The end game where you face Soth takes place in Dargaard Keep.  After some epic battles at the climax of previous games, Death Knights of Krynn was a tad disappointing.  Soth appeared flanked by four Death Knights with a handful of Iron Golems off to one side.  All are immune to magic.  My buffed, hasted and invisible (not that it made any difference) party managed to weather a volley of fireballs cast by the Death Knights.  Grout and Carraway were both affected by 'fear' - I cast dispel magic on Grout in the same round and Carraway in the next after he decided to hang around and cast a hold person spell instead of fleeing.  After that it was just a case of going to toe to toe to finish the fight.  My only mistake was that Lumley's sole weapon was a Mace of Disruption which was fine against the undead but useless against the Golems.  After the battle, using the Rod of Omniscience opens a vortex to another dimension.

With Soth out of the way, Lenore who pretended to be a defenceless widow and followed our party for protection, grabbed hold of the rod.

You reappear in the Clerist's Tower and are escorted to the Knight's Council.


Overall I really enjoyed Death Knights of Krynn.  My one main criticism, which also applied to Champions of Krynn, was a lack of variety in encounters.  As well as seemingly hundreds of Skeleton Warriors, there was an over abundance of groups of Black Wizards and Evil Warriors.  The Skeleton Warriors are immune to turning and spells and can only be harmed by magic weapons, so any straight magic users would potentially be left twiddling their thumbs in combat.  I'm glad I multi-classed.

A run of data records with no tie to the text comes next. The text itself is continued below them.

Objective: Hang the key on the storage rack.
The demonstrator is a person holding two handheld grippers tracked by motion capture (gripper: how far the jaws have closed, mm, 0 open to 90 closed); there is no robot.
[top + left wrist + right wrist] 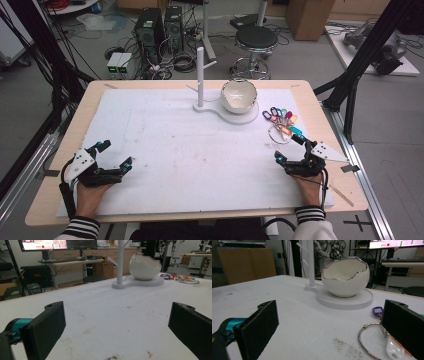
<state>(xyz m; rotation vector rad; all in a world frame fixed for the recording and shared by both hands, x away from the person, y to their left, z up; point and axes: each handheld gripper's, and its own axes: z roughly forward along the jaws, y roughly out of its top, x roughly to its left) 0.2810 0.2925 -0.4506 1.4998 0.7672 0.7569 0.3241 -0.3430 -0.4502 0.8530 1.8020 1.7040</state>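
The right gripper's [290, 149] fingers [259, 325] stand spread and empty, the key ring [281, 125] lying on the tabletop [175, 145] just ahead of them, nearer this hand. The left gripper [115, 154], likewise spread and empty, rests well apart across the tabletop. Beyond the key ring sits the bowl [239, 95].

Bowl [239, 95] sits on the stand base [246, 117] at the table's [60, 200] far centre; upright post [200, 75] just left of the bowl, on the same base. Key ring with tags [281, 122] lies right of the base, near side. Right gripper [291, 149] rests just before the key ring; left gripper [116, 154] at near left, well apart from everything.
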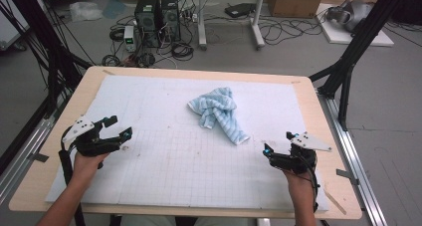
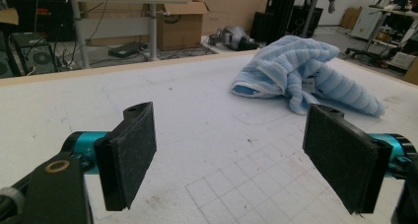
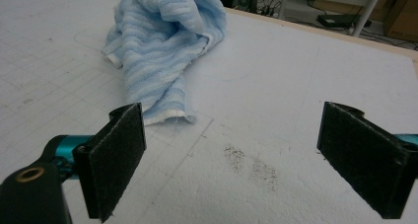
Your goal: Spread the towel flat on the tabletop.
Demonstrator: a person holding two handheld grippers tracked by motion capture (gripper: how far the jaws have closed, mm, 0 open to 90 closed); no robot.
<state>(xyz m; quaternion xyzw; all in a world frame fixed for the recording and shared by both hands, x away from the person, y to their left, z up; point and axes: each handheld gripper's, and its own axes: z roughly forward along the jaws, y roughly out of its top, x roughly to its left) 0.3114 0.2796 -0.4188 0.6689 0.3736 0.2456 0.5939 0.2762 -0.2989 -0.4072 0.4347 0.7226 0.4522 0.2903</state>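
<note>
A crumpled light-blue striped towel [image 1: 219, 113] lies on the white gridded mat [image 1: 164, 151], a little past the table's middle. It appears ahead and to the right in the left gripper view [image 2: 300, 71] and ahead to the left in the right gripper view [image 3: 162, 41]. My left gripper [image 1: 119, 128] rests near the mat's left edge, open, with nothing between its jaws [image 2: 231, 160]. At the mat's right side my right gripper [image 1: 278, 142] is open too and holds nothing [image 3: 231, 160]. Both stand well short of the towel.
The mat covers a wooden table [image 1: 318, 111]. A dark smudge [image 3: 251, 167] marks the mat just ahead of the right gripper. Beyond the far edge the floor holds computer towers [image 1: 158, 14], cables, cardboard boxes [image 1: 296, 1] and black frame legs [image 1: 356, 52].
</note>
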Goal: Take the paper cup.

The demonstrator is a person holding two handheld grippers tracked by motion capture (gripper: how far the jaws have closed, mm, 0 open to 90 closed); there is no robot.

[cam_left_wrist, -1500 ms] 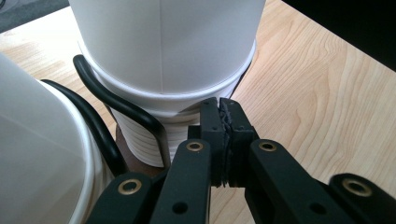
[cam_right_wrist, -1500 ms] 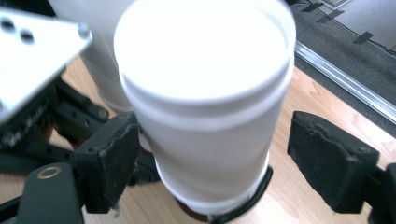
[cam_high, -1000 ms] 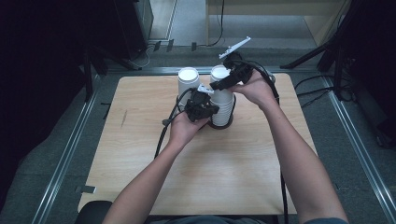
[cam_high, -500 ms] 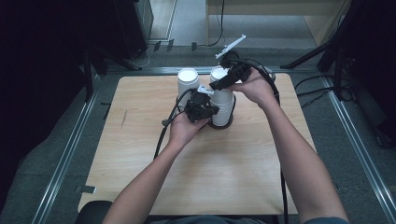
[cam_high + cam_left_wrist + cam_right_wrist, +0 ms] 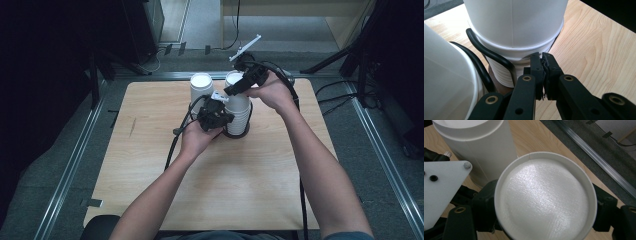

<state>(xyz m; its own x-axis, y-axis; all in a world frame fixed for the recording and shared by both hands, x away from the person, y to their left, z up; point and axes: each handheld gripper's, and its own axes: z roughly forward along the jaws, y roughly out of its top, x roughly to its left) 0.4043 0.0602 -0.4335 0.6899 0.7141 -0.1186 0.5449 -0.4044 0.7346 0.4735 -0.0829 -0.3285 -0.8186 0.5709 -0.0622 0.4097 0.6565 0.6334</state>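
1. Your right gripper (image 5: 239, 89) clamps the top upturned paper cup (image 5: 546, 197) of the cup stack (image 5: 237, 112) at the table's (image 5: 150, 165) far middle, its jaws just closing, likely to lift it.
2. Your left gripper (image 5: 543, 68), jaws shut, pinches a lower cup's rim (steadying the stack).

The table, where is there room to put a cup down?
The table is bare along its whole near part, between the two forearms and toward the left edge. The right edge is free too. It is crowded at the far middle: two cup stacks, both grippers and cables sit together there.
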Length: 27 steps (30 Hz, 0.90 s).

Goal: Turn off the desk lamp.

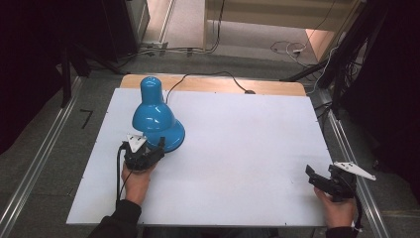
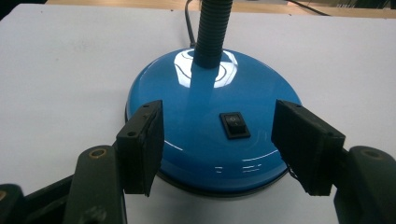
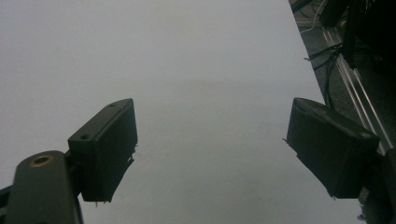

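Observation:
A glossy blue desk lamp (image 1: 153,116) stands on the left part of the white table (image 1: 237,144), its shade bent down over its round base (image 2: 196,98). A black rocker switch (image 2: 233,125) sits on the near side of that base, below the ribbed neck (image 2: 212,32). My left gripper (image 2: 219,140) is open at the base's near edge, one jaw on each side of the switch, pads apart from it. My right gripper (image 3: 212,149) is open over bare table near the front right corner (image 1: 317,176), with nothing between its jaws.
The lamp's black cord (image 1: 203,76) runs off the table's wooden far edge (image 1: 213,84). Metal rails (image 1: 346,144) flank the table on both sides. Cables lie on the floor beyond (image 1: 289,47).

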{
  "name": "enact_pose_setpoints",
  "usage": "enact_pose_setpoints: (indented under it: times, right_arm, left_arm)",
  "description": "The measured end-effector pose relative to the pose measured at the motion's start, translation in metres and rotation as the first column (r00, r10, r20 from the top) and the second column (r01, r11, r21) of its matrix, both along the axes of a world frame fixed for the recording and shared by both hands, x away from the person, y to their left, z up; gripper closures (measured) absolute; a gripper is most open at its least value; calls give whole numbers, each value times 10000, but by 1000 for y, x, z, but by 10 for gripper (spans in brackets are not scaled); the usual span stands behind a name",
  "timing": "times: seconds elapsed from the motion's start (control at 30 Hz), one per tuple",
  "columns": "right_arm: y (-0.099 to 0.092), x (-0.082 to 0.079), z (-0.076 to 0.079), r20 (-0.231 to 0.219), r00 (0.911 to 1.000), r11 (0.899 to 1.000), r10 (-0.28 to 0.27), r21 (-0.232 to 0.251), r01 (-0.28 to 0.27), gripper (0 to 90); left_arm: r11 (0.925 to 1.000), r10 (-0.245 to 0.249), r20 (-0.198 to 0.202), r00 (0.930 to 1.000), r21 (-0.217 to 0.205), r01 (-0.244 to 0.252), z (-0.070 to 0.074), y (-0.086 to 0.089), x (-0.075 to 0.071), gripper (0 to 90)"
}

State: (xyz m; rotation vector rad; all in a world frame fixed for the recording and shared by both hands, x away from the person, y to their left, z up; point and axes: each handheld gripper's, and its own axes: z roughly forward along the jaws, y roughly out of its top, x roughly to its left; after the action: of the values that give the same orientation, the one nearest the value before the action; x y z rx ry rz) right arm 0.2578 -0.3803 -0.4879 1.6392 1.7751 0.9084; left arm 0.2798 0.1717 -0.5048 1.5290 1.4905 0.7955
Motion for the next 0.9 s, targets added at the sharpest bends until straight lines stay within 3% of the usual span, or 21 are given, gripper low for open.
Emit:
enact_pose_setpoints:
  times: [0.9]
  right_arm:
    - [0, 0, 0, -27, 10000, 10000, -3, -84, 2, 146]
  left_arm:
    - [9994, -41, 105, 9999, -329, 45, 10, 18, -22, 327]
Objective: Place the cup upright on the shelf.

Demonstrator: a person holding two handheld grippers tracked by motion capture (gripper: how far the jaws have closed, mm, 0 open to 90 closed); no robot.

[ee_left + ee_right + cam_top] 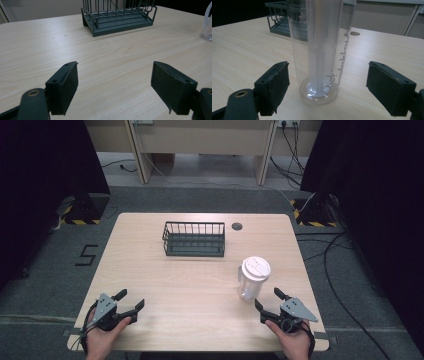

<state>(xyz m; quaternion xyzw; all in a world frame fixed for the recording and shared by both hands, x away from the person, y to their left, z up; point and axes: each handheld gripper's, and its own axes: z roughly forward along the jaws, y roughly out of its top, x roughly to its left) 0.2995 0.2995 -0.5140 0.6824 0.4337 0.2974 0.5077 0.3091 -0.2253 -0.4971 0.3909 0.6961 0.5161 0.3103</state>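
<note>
A clear plastic jug (251, 279) with a white lid (256, 267) stands upright at the table's right. My right gripper (270, 300) is open just in front of it, near the front edge. In the right gripper view the jug (319, 50) rises between and beyond the two spread jaws, touching neither. A dark wire rack (194, 239) sits at the back middle of the table. My left gripper (131, 300) is open at the front left, held by a hand. In the left gripper view the rack (117, 16) lies far ahead, and bare wood (112, 75) lies between the jaws.
The wooden table (195, 285) has a round cable hole (237, 226) at the back, right of the rack. Cables (330, 265) trail on the grey floor to the right. Black stands and curtains flank the table on both sides.
</note>
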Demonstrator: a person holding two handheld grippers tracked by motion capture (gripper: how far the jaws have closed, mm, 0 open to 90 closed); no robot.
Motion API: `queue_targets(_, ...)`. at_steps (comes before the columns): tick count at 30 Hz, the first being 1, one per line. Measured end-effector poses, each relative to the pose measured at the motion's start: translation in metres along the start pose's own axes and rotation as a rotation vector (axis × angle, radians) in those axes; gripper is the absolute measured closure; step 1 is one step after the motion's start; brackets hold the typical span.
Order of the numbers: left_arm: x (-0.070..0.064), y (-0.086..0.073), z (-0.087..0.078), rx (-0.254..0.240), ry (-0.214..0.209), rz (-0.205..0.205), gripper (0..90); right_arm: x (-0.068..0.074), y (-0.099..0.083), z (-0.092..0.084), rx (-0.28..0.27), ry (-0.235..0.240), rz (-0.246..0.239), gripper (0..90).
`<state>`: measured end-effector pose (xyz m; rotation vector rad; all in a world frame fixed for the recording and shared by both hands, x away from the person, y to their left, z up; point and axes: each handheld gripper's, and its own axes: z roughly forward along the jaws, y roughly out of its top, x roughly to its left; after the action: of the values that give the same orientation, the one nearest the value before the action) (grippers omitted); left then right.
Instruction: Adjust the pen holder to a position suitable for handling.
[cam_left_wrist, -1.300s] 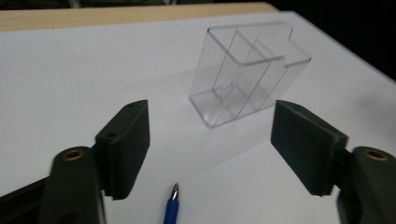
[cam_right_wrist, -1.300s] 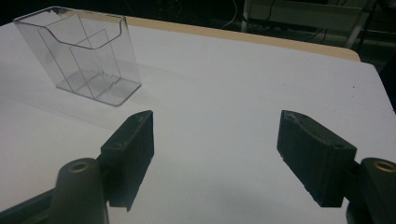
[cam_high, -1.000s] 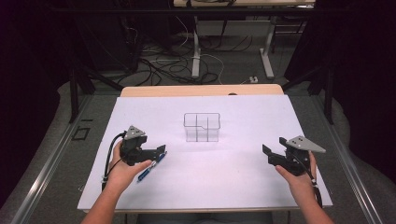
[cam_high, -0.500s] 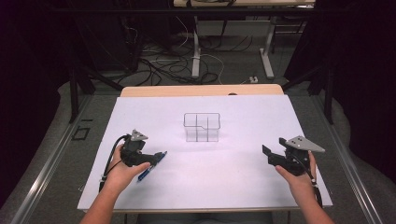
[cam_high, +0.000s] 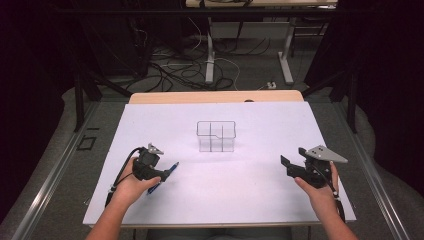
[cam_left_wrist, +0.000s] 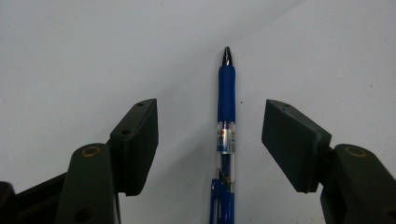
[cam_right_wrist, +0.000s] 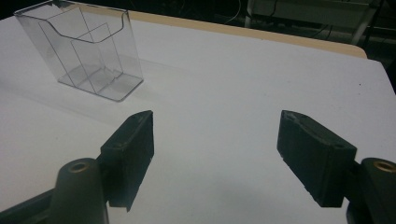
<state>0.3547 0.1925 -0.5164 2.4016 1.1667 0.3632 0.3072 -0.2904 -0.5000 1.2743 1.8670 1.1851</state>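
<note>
A blue pen (cam_left_wrist: 226, 116) lies flat on the white table sheet, its tip pointing away from my left gripper (cam_left_wrist: 212, 112). The jaws stand open on either side of the pen and do not touch it. From above, the left gripper (cam_high: 162, 175) sits at the near left, with the pen (cam_high: 173, 166) poking out past it. A clear plastic organizer (cam_high: 216, 136) with several compartments stands upright mid-table. My right gripper (cam_high: 289, 167) rests at the near right, open and holding nothing. In its own view, the right gripper (cam_right_wrist: 215, 121) faces the organizer (cam_right_wrist: 88, 56), which is far ahead to the left.
The white sheet (cam_high: 260, 120) covers most of the table, and a strip of wooden edge (cam_high: 215, 96) shows at the back. Beyond it are desk legs and loose cables (cam_high: 200, 65) on the floor. Dark curtains flank both sides.
My left gripper has shifted slightly toward the person's side, staying over the pen. The pen, organizer and right gripper have not moved.
</note>
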Motion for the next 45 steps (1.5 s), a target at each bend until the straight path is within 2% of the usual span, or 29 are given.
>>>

It is good to see SSI getting back on form.  I have another two Gold Box games to play in 1991 so let's hope they can keep it up. 


* On completion of the main game a short quest called Dave's Challenge becomes available.  I only found this out when consulting a walkthrough after finishing the game.  I didn't attempt it as it didn't look very interesting and I would never have been aware of it anyway.